▸ TASK OBJECTIVE
Word for word, repeat each line of the listing below.

-------- SOURCE DATA --------

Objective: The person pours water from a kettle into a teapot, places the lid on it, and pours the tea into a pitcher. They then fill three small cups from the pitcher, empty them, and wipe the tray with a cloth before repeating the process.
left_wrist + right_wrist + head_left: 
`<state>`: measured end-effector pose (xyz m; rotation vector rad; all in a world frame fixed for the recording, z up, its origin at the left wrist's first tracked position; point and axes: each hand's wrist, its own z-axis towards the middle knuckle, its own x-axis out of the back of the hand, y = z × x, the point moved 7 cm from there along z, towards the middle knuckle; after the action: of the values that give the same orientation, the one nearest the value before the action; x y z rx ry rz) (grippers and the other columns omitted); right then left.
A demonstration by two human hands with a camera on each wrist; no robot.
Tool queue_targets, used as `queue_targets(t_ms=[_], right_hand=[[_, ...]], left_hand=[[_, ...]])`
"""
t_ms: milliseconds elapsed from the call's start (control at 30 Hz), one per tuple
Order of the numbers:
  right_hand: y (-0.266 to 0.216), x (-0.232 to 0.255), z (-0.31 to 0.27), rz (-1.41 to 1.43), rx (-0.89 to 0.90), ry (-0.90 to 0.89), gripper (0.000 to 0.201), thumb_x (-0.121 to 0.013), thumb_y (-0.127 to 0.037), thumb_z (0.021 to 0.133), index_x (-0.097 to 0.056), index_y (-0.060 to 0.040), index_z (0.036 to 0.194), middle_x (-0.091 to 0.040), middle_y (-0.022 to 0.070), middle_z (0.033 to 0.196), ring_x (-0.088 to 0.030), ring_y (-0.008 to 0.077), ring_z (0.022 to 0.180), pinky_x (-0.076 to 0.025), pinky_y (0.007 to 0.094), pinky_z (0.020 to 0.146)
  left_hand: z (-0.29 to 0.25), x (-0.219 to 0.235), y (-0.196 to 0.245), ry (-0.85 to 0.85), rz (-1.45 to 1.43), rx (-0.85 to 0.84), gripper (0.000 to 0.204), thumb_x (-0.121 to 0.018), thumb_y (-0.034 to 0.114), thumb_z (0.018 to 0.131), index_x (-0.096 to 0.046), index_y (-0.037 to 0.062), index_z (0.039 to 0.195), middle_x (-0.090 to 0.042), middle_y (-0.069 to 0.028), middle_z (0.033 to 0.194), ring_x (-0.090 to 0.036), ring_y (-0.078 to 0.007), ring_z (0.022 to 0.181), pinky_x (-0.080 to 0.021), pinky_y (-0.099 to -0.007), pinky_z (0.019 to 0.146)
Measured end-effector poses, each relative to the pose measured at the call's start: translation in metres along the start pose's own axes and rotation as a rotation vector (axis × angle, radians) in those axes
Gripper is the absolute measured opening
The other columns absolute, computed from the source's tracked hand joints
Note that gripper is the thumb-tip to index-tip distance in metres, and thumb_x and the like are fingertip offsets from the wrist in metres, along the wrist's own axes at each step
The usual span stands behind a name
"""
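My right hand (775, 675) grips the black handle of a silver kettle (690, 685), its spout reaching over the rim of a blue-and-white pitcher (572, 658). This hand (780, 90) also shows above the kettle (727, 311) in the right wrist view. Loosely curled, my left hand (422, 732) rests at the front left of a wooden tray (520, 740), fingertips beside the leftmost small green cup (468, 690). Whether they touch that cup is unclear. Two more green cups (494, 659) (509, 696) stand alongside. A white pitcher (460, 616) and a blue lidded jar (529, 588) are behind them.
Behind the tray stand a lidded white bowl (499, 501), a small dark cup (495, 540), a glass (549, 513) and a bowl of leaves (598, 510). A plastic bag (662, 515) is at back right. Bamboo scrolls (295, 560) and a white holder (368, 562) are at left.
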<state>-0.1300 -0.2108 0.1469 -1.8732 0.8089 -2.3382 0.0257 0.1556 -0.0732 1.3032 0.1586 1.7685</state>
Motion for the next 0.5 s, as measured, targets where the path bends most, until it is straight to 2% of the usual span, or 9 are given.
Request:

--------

▸ SOLUTION FOR THIS TASK
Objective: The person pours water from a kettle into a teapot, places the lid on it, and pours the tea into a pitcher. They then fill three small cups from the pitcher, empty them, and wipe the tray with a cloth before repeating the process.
left_wrist + right_wrist + head_left: 
`<state>`: measured end-effector pose (xyz m; rotation vector rad; all in a world frame fixed for the recording, z up, its origin at the left wrist's first tracked position; point and axes: each hand's wrist, its own z-axis towards the middle knuckle, its own x-axis out of the back of the hand, y = z × x, the point moved 7 cm from there along z, towards the middle knuckle; after the action: of the values that give the same orientation, the one nearest the value before the action; x y z rx ry rz) (grippers and the other columns omitted); right then left.
A demonstration by two human hands with a camera on each wrist; no robot.
Tool queue_targets, used as `queue_targets(t_ms=[_], right_hand=[[_, ...]], left_hand=[[_, ...]])`
"""
t_ms: milliseconds elapsed from the call's start (control at 30 Hz), one per tuple
Order of the numbers:
  right_hand: y (-0.266 to 0.216), x (-0.232 to 0.255), z (-0.31 to 0.27), rz (-1.41 to 1.43), rx (-0.89 to 0.90), ry (-0.90 to 0.89), gripper (0.000 to 0.201), thumb_x (-0.121 to 0.013), thumb_y (-0.127 to 0.037), thumb_z (0.021 to 0.133), index_x (-0.097 to 0.056), index_y (-0.060 to 0.040), index_z (0.036 to 0.194), middle_x (-0.091 to 0.040), middle_y (-0.022 to 0.070), middle_z (0.033 to 0.196), ring_x (-0.088 to 0.030), ring_y (-0.008 to 0.077), ring_z (0.022 to 0.180), pinky_x (-0.076 to 0.025), pinky_y (0.007 to 0.094), pinky_z (0.020 to 0.146)
  left_hand: z (-0.29 to 0.25), x (-0.219 to 0.235), y (-0.196 to 0.245), ry (-0.85 to 0.85), rz (-1.45 to 1.43), rx (-0.85 to 0.84), gripper (0.000 to 0.204), thumb_x (-0.121 to 0.018), thumb_y (-0.034 to 0.114), thumb_z (0.018 to 0.131), index_x (-0.096 to 0.046), index_y (-0.037 to 0.062), index_z (0.039 to 0.195), middle_x (-0.090 to 0.042), middle_y (-0.069 to 0.028), middle_z (0.033 to 0.194), ring_x (-0.090 to 0.036), ring_y (-0.078 to 0.007), ring_z (0.022 to 0.181), pinky_x (-0.080 to 0.021), pinky_y (-0.099 to -0.007), pinky_z (0.019 to 0.146)
Measured end-effector poses, each relative to the pose measured at the call's start: translation in metres along the start pose's own axes and rotation as a rotation vector (axis × angle, radians) in those axes
Gripper is the absolute measured opening
The other columns absolute, computed from the source's tracked hand joints
Note that gripper is the thumb-tip to index-tip distance in metres, and thumb_x and the like are fingertip offsets from the wrist in metres, along the wrist's own axes at each step
The usual span stands behind a name
"""
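My right hand (775, 675) grips the black handle of a silver kettle (690, 685), its spout reaching over the rim of a blue-and-white pitcher (572, 658). This hand (780, 90) also shows above the kettle (727, 311) in the right wrist view. Loosely curled, my left hand (422, 732) rests at the front left of a wooden tray (520, 740), fingertips beside the leftmost small green cup (468, 690). Whether they touch that cup is unclear. Two more green cups (494, 659) (509, 696) stand alongside. A white pitcher (460, 616) and a blue lidded jar (529, 588) are behind them.
Behind the tray stand a lidded white bowl (499, 501), a small dark cup (495, 540), a glass (549, 513) and a bowl of leaves (598, 510). A plastic bag (662, 515) is at back right. Bamboo scrolls (295, 560) and a white holder (368, 562) are at left.
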<state>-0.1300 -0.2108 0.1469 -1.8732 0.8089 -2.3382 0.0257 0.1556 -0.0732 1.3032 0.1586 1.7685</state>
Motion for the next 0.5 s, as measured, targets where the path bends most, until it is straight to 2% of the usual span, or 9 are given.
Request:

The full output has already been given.